If you like “The Dover Boys at Pimento University, or, The Rivals of Roquefort Hall,” here it is reanimated by more than 90 animators, each doing a few seconds worth, to the original soundtrack: https://youtu.be/j0U8iL38xfM
@ SingaporeBill – “… Baldo … is a sweet gig. Just get a book of old jokes…”
Perhaps you would prefer today’s Frazz, which starts almost on the same exact page, but then ups the ante (at least a little):
I know it’s just part of an old saying, but “Different Drum” to me always meant this song by Michael Nesmith as performed by Linda Ronstadt and the Stone Poneys.
She had such a beautiful voice. It’s a shame she’s lost it.
also, clearly I can tyep tonihgt.
@Dave in Boston: First, I’d like to explicitly state that I’m not arguing for actual sex discrimination in compensation for people, but I do think we can’t deal with the genuine injustices there are if we buy into falsehoods. Now, that said, that’s a very interesting article. The “reasons” provided by the U.S. soccer overseers isn’t very convincing, considering the women have a better record AND bring in more money. I think the story buries a really telling fact at the bottom, though:
“Cordeiro claimed that US Soccer had offered an equal pay package for matches under its control.
But the governing body did not offer compensation for the difference in prize money paid to men and women’s teams at World Cups, as they are of responsibility of Fifa, the global governing body.
The last men’s World Cup champions France received $38m (£29.6m) after winning the tournament in Russia, in 2018.
The US women’s team however, went home with $4m (£3.1m) for winning the trophy last year.”
It seems that part of the discrepancy comes from inequality in what FIFA pays out in prize money and, if what the story says is true, that would mean less money to pay women’s team. I wonder how much of the money the women are paid comes out of those FIFA prizes and how much comes from US Soccer?

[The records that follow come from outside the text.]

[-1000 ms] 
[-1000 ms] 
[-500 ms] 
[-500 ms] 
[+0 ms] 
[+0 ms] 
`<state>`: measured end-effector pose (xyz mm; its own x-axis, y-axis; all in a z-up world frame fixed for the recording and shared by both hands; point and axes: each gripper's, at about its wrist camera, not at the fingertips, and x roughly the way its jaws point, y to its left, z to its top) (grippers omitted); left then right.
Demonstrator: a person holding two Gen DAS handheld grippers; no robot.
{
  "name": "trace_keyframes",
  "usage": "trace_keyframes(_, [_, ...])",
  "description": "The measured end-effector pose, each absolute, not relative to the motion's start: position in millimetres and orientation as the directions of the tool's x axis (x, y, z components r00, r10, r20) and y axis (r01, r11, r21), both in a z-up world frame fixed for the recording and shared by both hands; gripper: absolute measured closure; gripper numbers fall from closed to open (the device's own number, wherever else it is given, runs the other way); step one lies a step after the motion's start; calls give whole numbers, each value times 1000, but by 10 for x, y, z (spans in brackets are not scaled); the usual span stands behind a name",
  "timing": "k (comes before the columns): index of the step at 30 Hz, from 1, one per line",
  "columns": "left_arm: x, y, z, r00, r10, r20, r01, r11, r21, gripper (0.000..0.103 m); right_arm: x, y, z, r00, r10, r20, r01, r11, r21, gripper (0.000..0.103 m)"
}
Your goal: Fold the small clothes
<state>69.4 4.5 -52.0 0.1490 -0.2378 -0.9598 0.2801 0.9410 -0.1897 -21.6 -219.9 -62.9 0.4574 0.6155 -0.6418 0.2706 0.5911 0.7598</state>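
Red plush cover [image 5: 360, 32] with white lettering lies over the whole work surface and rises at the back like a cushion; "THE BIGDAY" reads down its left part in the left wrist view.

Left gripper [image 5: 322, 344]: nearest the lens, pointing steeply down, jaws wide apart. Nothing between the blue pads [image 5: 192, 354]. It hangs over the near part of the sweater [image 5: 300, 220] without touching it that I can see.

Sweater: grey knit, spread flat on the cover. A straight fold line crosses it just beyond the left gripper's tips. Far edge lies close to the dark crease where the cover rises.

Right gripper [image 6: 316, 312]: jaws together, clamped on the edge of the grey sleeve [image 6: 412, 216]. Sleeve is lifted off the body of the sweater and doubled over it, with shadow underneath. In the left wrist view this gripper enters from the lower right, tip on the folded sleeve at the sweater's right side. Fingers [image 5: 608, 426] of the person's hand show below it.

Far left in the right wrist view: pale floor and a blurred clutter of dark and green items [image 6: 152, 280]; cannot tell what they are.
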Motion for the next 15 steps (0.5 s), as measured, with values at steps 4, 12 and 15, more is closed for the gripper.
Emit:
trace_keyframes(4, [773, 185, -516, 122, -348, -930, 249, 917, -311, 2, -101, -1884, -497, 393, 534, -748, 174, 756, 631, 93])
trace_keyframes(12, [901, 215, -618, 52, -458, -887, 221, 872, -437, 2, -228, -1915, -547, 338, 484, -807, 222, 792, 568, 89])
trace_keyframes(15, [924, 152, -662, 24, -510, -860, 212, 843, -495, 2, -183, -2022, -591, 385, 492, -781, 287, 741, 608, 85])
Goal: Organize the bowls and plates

Of course, professional athletes do represent the antithesis of people working in shops, restaurants, and cubical farms, where employers largely see workers as largely interchangeable. In many of those cases, particularly with larger firms, there is little correlation between one’s performance and one’s pay. Back in my time with a multi-billion dollar financial institution, I had a friend (who is an outstanding worker), challenge his performance rating at annual review time. He’d received the second-highest rating but felt he should have received the highest. The rating was tied to how much bonus he received (it might have been worth an extra $500-$1000) and would likely have given him an annual salary increase of 2.5% instead of 2%. So not huge stakes financially. The big difference is that having the highest rating would give him a huge advantage in applying for internal promotion within the company. Because it was a large company, there was actually a mechanism to challenge this. That’s not possible in a lot of smaller companies.